La misura, prevista dal comma 427, reintroduce di fatto l’iper-ammortamento, seppur con una struttura aggiornata e con requisiti più selettivi rispetto al passato, in linea con il nuovo impianto della riforma fiscale .

Ambito temporale e investimenti agevolabili

La nuova disciplina si applica agli investimenti effettuati dal 2026 al 2028 in:

  • beni materiali 4.0;
  • beni immateriali 4.0, entrambi funzionali alla trasformazione digitale dei processi produttivi.

La logica dell’incentivo non è più quella del credito d’imposta utilizzabile in compensazione, ma quella di una maggiorazione del costo fiscalmente riconosciuto, con effetti diretti sulla base imponibile IRES o IRPEF.

Aliquote di maggiorazione

La maxi deduzione opera attraverso una maggiorazione percentuale del costo di acquisto, differenziata in base all’ammontare dell’investimento:

  • 180% per investimenti fino a 2,5 milioni di euro;
  • 100% per investimenti oltre 2,5 milioni e fino a 10 milioni di euro;
  • 50% per investimenti oltre 10 milioni e fino a 20 milioni di euro.

Considerando un’aliquota IRES del 24%, il risparmio fiscale può arrivare fino a oltre il 43% del costo sostenuto per la prima fascia di investimento.

Come si calcola il beneficio fiscale

Il beneficio non assume la forma di un credito immediatamente fruibile, ma incide sul costo ammortizzabile del bene.
In pratica:

  • il costo di acquisto viene aumentato in via extracontabile secondo l’aliquota prevista;
  • la maggiorazione rileva esclusivamente ai fini fiscali;
  • l’effetto si distribuisce nel tempo, seguendo il piano di ammortamento ordinario del bene.

Questo meccanismo si inserisce coerentemente nella nuova impostazione della riforma fiscale, che privilegia deduzioni strutturali rispetto a bonus temporanei.

Nuovi elenchi dei beni agevolabili

Un’importante novità riguarda la ridefinizione dei beni ammessi all’agevolazione.
Gli storici allegati A e B della Legge n. 232/2016 vengono sostituiti da:

  • allegato III-bis per i beni materiali;
  • allegato III-ter per i beni immateriali.

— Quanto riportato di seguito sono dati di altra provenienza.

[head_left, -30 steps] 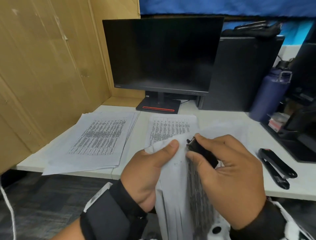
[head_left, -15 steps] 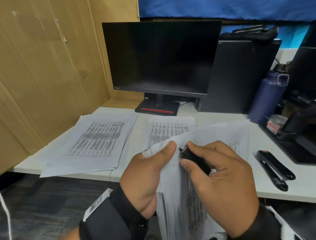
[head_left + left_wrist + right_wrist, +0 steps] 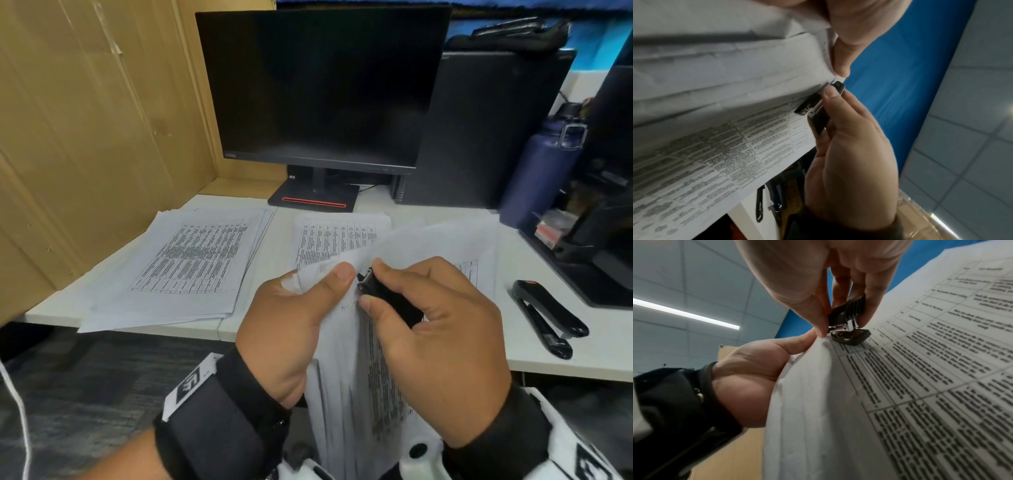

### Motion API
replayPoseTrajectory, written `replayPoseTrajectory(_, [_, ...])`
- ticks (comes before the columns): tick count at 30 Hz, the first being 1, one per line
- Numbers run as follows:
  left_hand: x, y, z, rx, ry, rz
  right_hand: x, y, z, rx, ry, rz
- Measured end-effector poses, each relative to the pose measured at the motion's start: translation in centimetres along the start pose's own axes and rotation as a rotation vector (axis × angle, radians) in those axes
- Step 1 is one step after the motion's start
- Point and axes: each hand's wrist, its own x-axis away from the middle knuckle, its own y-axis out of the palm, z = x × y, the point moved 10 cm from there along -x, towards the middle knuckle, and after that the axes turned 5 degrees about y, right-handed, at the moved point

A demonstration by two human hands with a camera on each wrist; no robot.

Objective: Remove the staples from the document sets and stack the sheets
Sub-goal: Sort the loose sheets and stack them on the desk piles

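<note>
My left hand (image 3: 301, 308) pinches the folded corner of a stapled document set (image 3: 346, 370), held up in front of the desk edge. My right hand (image 3: 428, 329) grips a small black staple remover (image 3: 380, 294) between thumb and fingers. Its metal jaws (image 3: 846, 332) sit against the paper corner right beside my left thumb (image 3: 795, 344). The document set (image 3: 715, 129) shows printed tables. The staple itself is hidden. A stack of loose printed sheets (image 3: 185, 260) lies on the white desk (image 3: 561, 349) at the left, and another printed set (image 3: 335, 236) lies in the middle.
A black stapler (image 3: 548, 318) lies on the desk to the right. A dark monitor (image 3: 322, 89) stands at the back, a black computer case (image 3: 479, 126) and a blue bottle (image 3: 541, 171) to its right. A wooden partition (image 3: 85, 130) borders the left side.
The staple remover has shifted a little leftward, closer to my left thumb at the paper corner. The head view has moved slightly closer.
</note>
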Motion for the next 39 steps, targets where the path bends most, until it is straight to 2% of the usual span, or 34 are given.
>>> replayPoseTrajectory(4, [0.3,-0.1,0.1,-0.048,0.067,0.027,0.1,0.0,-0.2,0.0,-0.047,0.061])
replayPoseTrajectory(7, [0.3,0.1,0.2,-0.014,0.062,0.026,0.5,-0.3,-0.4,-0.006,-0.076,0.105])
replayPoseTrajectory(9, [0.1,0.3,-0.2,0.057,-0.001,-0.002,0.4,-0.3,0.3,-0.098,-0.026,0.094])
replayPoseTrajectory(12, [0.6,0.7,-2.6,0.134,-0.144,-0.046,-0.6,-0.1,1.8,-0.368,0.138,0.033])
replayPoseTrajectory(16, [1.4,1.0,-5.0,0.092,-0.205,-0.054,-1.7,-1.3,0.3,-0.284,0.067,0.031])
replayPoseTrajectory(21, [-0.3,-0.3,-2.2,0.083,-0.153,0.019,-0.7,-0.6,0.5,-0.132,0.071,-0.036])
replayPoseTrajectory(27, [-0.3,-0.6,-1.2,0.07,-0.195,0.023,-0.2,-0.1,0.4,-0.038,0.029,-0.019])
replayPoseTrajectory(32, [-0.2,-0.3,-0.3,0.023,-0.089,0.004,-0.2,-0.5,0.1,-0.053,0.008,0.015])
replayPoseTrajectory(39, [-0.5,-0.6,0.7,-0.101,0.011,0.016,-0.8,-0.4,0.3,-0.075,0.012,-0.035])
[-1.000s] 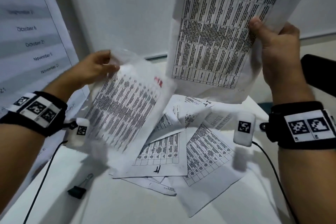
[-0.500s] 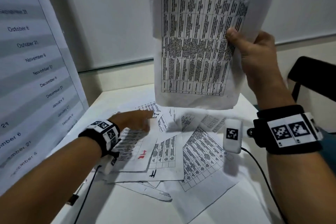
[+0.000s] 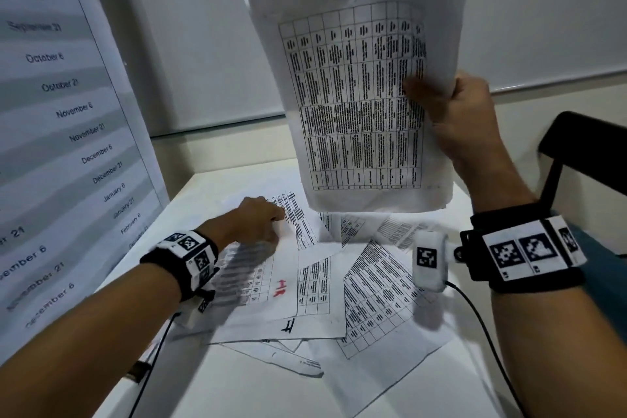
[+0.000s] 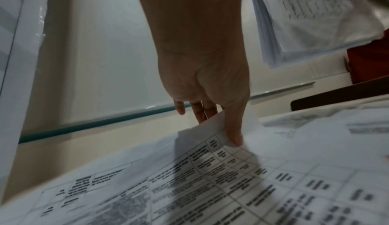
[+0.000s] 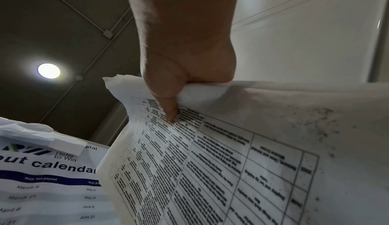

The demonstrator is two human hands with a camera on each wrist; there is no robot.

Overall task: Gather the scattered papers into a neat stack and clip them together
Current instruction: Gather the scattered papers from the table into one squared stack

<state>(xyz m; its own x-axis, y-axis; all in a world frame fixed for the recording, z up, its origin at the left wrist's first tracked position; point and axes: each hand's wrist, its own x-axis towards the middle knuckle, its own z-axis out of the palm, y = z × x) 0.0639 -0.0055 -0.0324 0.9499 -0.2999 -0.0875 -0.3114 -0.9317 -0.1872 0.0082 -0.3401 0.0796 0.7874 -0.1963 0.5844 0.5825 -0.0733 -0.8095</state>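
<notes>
My right hand [image 3: 437, 92] holds up a stack of printed table sheets [image 3: 356, 95] above the table, thumb on the front and fingers behind; the right wrist view shows the hand [image 5: 174, 102] clenching the stack's [image 5: 231, 162] edge. My left hand [image 3: 261, 219] is low over the scattered papers [image 3: 376, 288] and pinches the far corner of a sheet with a red mark [image 3: 261, 282]. In the left wrist view its thumb [image 4: 233, 133] lies on the raised corner of that sheet [image 4: 210, 170]. A black binder clip [image 3: 138, 370] peeks out beside my left forearm.
The white table [image 3: 237, 394] is small, with its far edge near the wall. A large calendar poster [image 3: 68, 112] stands along the left side. A black chair back [image 3: 583, 153] is at the right. Cables run from both wrist cameras.
My left hand came down from the air with its sheet onto the pile and now stays at that sheet's far corner. The right hand's stack shifted a little lower and rightward.
</notes>
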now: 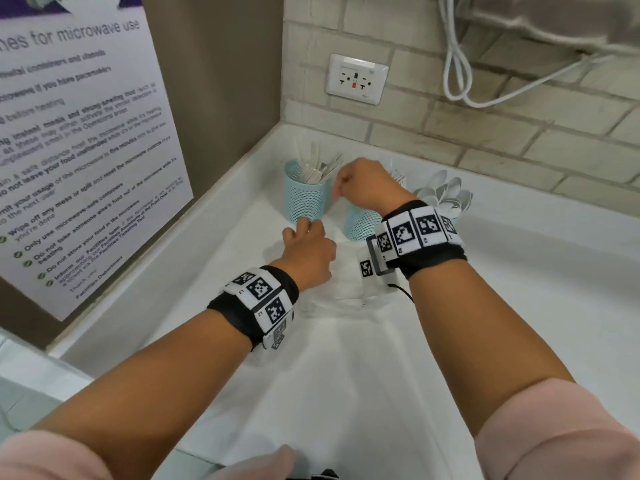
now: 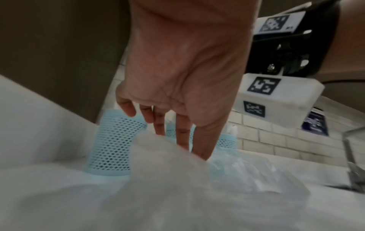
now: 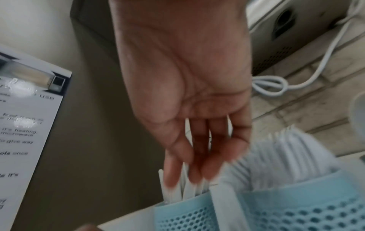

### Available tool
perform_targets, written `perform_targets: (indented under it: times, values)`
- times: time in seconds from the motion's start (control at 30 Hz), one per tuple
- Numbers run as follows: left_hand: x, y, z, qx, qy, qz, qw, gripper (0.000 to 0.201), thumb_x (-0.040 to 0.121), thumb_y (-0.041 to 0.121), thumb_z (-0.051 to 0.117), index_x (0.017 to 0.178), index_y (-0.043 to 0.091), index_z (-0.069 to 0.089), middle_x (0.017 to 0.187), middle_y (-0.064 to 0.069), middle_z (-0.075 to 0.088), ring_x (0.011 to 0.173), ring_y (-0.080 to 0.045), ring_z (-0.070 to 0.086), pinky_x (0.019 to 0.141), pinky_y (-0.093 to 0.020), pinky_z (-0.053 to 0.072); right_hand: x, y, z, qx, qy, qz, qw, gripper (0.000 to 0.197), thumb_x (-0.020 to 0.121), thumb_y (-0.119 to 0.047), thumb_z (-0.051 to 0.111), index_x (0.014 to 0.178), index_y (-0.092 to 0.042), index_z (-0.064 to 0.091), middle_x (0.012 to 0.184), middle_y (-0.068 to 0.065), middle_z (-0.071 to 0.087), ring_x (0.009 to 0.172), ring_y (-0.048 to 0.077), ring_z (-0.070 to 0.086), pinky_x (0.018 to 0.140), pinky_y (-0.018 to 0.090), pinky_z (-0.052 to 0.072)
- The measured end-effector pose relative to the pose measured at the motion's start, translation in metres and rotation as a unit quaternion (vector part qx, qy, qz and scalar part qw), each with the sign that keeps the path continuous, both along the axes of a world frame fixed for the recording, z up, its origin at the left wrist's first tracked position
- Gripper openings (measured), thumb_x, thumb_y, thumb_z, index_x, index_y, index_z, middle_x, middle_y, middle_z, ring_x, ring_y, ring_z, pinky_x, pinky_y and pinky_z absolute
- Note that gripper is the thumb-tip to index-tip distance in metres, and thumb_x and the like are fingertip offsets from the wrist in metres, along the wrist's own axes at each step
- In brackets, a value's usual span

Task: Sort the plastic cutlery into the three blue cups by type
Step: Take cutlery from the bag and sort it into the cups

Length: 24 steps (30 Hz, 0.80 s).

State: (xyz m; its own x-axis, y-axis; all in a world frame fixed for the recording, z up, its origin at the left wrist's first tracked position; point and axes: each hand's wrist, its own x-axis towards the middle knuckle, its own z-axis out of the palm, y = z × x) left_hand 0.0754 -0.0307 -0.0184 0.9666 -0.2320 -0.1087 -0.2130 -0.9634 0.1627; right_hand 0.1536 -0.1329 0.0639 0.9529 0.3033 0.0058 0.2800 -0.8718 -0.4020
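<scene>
Three blue mesh cups stand at the back of the white counter [image 1: 346, 375]. The left cup [image 1: 306, 199] [image 3: 183, 216] holds white knives [image 3: 188, 189]. The middle cup [image 1: 360, 225] [image 3: 306, 211] holds forks [image 3: 286, 156]. The right cup is hidden behind my right wrist; its spoons [image 1: 446, 194] stick up. My right hand [image 1: 358, 181] [image 3: 197, 164] hovers over the knives with straight, empty fingers. My left hand [image 1: 306, 242] [image 2: 171, 134] reaches down in front of the left cup [image 2: 114, 145], fingers straight, touching a clear plastic bag [image 1: 346, 299] [image 2: 177, 179].
A brown side wall with a microwave notice [image 1: 79, 150] closes off the left. Behind the cups is a brick wall with a socket [image 1: 356, 79] and a hanging white cable [image 1: 457, 74]. An appliance [image 1: 554, 19] overhangs the top right.
</scene>
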Motion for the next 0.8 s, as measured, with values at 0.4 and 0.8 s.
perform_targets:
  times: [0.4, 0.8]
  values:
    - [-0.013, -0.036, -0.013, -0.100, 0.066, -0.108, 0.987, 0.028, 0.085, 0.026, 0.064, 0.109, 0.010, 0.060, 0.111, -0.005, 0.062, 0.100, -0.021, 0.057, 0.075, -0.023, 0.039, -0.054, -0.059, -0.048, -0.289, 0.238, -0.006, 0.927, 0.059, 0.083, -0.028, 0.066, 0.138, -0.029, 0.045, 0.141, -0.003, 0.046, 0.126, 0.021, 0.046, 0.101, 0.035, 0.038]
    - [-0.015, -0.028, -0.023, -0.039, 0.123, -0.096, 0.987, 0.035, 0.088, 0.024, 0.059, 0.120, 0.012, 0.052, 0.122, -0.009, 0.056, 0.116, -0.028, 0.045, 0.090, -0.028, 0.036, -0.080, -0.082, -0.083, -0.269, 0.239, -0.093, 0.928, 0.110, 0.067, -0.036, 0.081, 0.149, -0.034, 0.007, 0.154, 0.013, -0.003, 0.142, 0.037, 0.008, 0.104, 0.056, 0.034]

Il perimetro resta ancorato alla logica Industria 4.0, ma con una riscrittura degli elenchi che rende necessario un attento esame tecnico dei beni oggetto di investimento.

Requisito di origine geografica

La Legge di Bilancio 2026 introduce un nuovo requisito territoriale:
l’iper-ammortamento è riconosciuto solo per beni prodotti nell’Unione europea o nello Spazio economico europeo (UE/SEE).

Si tratta di una condizione del tutto nuova rispetto ai precedenti incentivi e coerente con l’indirizzo europeo di rafforzamento delle filiere produttive interne.

Abrogazione delle maggiorazioni energetiche

Nel corso dell’iter parlamentare sono state eliminate le maggiorazioni legate all’efficienza energetica, che nella versione originaria del disegno di legge avrebbero incrementato ulteriormente la deduzione in caso di riduzione dei consumi.
Resta quindi un impianto più lineare, focalizzato esclusivamente sulla natura 4.0 dell’investimento e sull’origine geografica del bene.

Considerazioni conclusive

La nuova disciplina dell’iper-ammortamento 2026 rappresenta un cambio di paradigma negli incentivi agli investimenti.
La sostituzione dei crediti d’imposta con una maxi deduzione rafforza la stabilità del beneficio, ma richiede alle imprese una pianificazione fiscale più attenta, soprattutto in termini di tempi di ammortamento e capacità reddituale.
La misura appare coerente con l’evoluzione della riforma fiscale e con l’obiettivo di rendere strutturali gli incentivi agli investimenti produttivi.